## ACTIVITY
Please retype the listing below, matching every line exactly.

## EXERCISE DATA
++++++++++++++++++++

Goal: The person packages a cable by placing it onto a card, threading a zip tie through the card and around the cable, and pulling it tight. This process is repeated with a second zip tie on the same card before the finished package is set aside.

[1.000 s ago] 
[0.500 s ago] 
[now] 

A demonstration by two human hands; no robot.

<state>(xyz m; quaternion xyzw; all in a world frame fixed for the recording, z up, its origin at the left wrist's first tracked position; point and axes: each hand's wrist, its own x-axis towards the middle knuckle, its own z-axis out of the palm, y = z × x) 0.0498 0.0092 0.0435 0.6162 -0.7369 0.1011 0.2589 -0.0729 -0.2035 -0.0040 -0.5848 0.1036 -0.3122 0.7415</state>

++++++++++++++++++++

## RESPONSE AREA
Goal: The person packages a cable by placing it onto a card, threading a zip tie through the card and around the cable, and pulling it tight. This process is repeated with a second zip tie on the same card before the finished package is set aside.

[1.000 s ago] 
[0.500 s ago] 
[now] 

A demonstration by two human hands; no robot.

<state>(xyz m; quaternion xyzw; all in a world frame fixed for the recording, z up, its origin at the left wrist's first tracked position; point and axes: each hand's wrist, its own x-axis towards the middle knuckle, its own z-axis out of the palm, y = z × x) 0.0498 0.0092 0.0435 0.6162 -0.7369 0.1011 0.2589 -0.0729 -0.2035 -0.0040 -0.5848 0.1036 -0.3122 0.7415</state>

This output is complete as it stands.